That is because you are dealing with developing and changing human beings, and that is what makes the job so difficult and despair-inducing.

But it is also what makes it so rewarding and exciting - and so absolutely vital to the fulfilment of the pupils and society's needs into the future.

And aren't teachers such skilled people? No PGCE ever even begins to prepare you for the full impact of a proper teaching job. Thirty years of lifelong learning later and you're still falling regularly flat on your face. To watch a skilled and interesting teacher with a class of troubled teenagers is an amazing (and sometimes even a moving) experience.

I have elsewhere talked about the characteristics of resilience and (illusion-less) vision that teachers need to hang onto if they are to keep going.

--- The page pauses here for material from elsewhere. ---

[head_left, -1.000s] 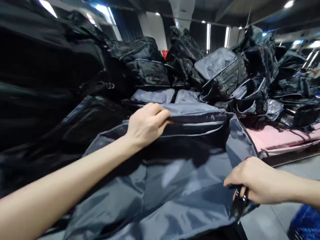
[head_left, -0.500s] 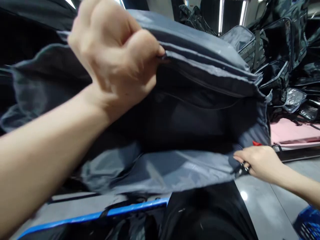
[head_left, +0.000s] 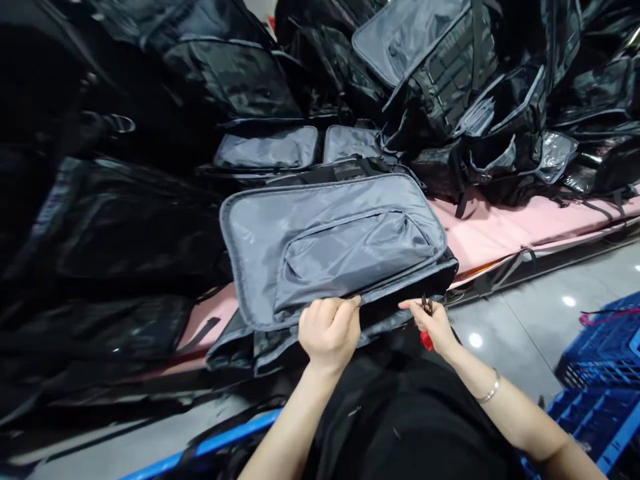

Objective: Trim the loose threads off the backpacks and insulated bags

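A black bag turned to show its grey lining lies flat on the pink-covered table, a zipped inner pocket facing up. My left hand is closed, pinching the bag's near grey edge at its middle. My right hand is closed on a small dark tool with a red part, perhaps thread snips, held at the bag's near right edge just beside the left hand. A bracelet shows on the right wrist.
Heaps of black bags cover the table's back and left. Blue plastic crates stand on the shiny grey floor at the right. A blue bar runs along the bottom left by my dark clothing.
The bag, lifted up and held open half a second ago, now lies flat on the table. My left hand came down to its near edge; my right hand moved in beside it.
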A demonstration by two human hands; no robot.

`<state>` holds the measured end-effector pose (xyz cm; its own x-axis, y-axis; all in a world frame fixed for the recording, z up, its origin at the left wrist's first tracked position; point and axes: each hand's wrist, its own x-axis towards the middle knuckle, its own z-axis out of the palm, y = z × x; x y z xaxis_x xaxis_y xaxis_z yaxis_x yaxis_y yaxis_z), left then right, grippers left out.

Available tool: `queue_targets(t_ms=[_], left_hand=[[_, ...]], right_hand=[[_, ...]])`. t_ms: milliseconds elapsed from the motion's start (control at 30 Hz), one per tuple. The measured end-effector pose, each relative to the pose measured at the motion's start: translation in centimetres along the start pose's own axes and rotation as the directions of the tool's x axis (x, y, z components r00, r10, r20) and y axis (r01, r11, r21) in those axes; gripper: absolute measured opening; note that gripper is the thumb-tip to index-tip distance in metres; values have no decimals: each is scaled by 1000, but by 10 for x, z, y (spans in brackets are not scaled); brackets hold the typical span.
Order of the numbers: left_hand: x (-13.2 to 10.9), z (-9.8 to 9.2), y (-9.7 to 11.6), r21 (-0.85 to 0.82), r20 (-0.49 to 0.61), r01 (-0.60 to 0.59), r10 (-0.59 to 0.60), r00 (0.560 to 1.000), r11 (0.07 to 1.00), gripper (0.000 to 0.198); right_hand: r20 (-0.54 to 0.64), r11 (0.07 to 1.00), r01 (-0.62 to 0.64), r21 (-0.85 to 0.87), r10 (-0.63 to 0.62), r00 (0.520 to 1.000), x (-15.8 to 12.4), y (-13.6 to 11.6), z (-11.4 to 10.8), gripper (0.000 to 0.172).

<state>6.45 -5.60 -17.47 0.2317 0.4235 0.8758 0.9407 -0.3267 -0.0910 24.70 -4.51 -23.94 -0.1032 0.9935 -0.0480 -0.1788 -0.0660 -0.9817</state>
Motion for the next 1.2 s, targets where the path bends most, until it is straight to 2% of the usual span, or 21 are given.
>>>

Stick in there, never give up hope, and remember that in your first years your measures for success (and satisfaction with yourself) have to be:
1. First, survive.
2. Second, and after that, teach if you can.
3. Teaching well comes a difficult (and often distant) third in your first years as a teacher - try to hang onto it as an aspiration for the future.

It is a hierarchy which, even now, I sometimes revert to when things get difficult.

Posted on: Mar 22 2005, 08:45 AM

 

 

 

Surviving in the classroom

YOUR self-esteem is critical.
Teaching - especially discipline - is 90% bluff and just expecting them to behave.
It is the aura that, as the pupils walk in, there is a distinct feeling that - if anything - they need to be scared of you, not the other way round.
Even if you are nice and friendly, it is because you choose to be, and it can change alarmingly if they don't play along.

It is the actor's ability to turn the air cold.

There are a few good threads on this forum about how to keep control, which you might like to read, but they all boil down to the underlying self-confidence that exudes: 'This is MY classroom. Everything will happen here as I want it. Do as I say and you will have a good lesson'.

1. When you are preparing:
a. look at what you are asking them to do and make sure that it is varied.
b. look at what you are asking them to do and make sure they can do it.
2. Put out all the materials on the desks BEFORE the pupils arrive. Have a stock of pens, pencils, rulers, spare paper, spare worksheets so that - whatever spanner they try to put in the works - you are ready for it.
3. When you set a task, make sure they are all listening to what they have to do, and that they all understand, not only WHAT they have to do, but HOW they have to do it (in silence etc.).
4. Explain clearly and simply.
5. WHEN/IF they behave, make it fun and rewarding.

Most of all, don't greet them like a frightened rabbit caught in the headlights of an approaching car. When they walk in, take control. Hurry them up to be ready. Tell them what they are going to do today.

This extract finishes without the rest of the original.